Devenir Bioingénieur est un projet ambitieux pour les nombreux jeunes sensibles aux défis sociétaux du 21ème siècle.  Outre leurs compétences techniques très diversifiées on attend maintenant de nos diplômés qu’ils soient des professionnels créatifs, capables de s’adapter, de communiquer  efficacement, de manager une équipe. Autant de nouvelles compétences qui doivent être développées pendant la formation.

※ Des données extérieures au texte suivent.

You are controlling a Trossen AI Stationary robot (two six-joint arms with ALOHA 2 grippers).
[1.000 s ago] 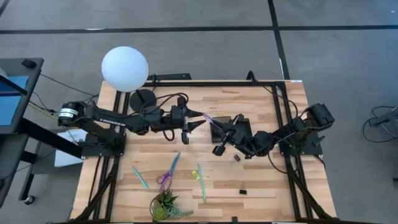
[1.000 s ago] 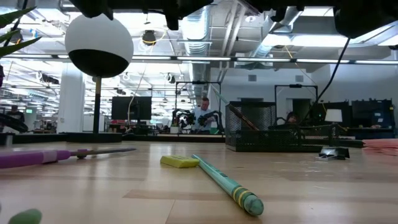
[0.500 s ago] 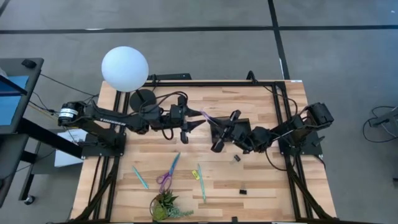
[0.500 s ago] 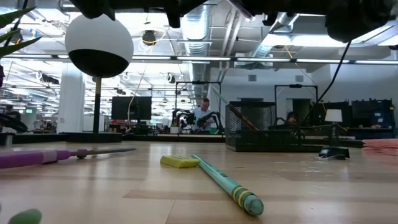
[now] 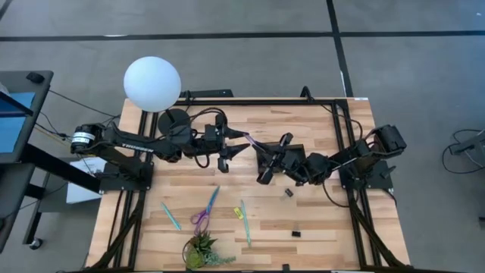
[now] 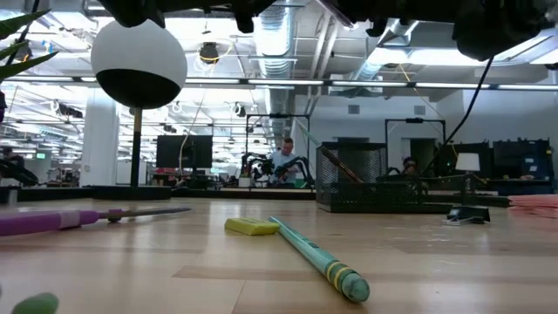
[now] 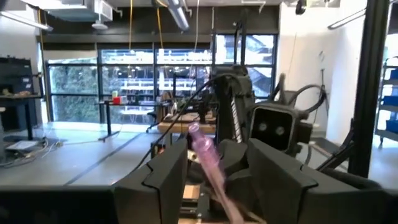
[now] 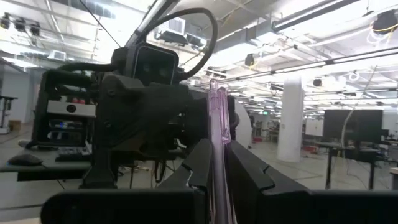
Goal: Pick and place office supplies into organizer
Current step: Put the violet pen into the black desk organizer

L’université est en mutation, les étudiants d’aujourd’hui en attendent désormais bien plus qu’un simple lieu de transmission de connaissances. Cette génération des trois « C » veut créer, communiquer et collaborer, ils ont besoin de donner du sens à leurs activités, ont soif d’apprendre mais en restant cohérents avec leurs idéaux.

Dès l’année prochaine, Gembloux Agro-Bio Tech s’engage dans un projet pédagogique innovant qui place les étudiants et leurs projets professionnels personnels au cœur du dispositif de formation.

Depuis plusieurs années déjà, de nombreux enseignants de Gembloux innovent en testant de nouvelles méthodes d’enseignement plus participatives. Elles stimulent la motivation intrinsèque des étudiants en leur permettant de mener des projets concrets, répondant à des besoins d’entreprises privées ou de collectivités. En septembre,  c’est un nouveau projet global d’organisation des masters qui sera mis en place pour  que chaque futur bioingénieur devienne acteur de sa formation en construisant un parcours individuel de professionnalisation.

Cette approche, collégialement approuvée par l’assemblée des enseignants de la faculté, libère du temps dans l’horaire pour que les étudiants de master puissent travailler à leurs projets personnels, réaliser des travaux de groupe ou effectuer leurs stages.  Cela permet de tendre vers une pédagogie de plus en plus active où le rôle des enseignants évolue : d’un accompagnement collectif des étudiants en bachelier, on passe à une relation individualisée de « mentoring » en master.

Toujours encadrés et conseillés dans leurs choix, les étudiants sont amenés à sortir de leur zone de confort pour mettre en pratique les notions étudiées.

Progressivement, ils sont responsabilisés. Quand ils terminent leur parcours de formation, ils ont déjà plusieurs expériences acquises en milieux professionnels (entreprises, administrations, ONG nationale ou internationale,…) et les compétences essentielles que le monde professionnel attend des bioingénieurs.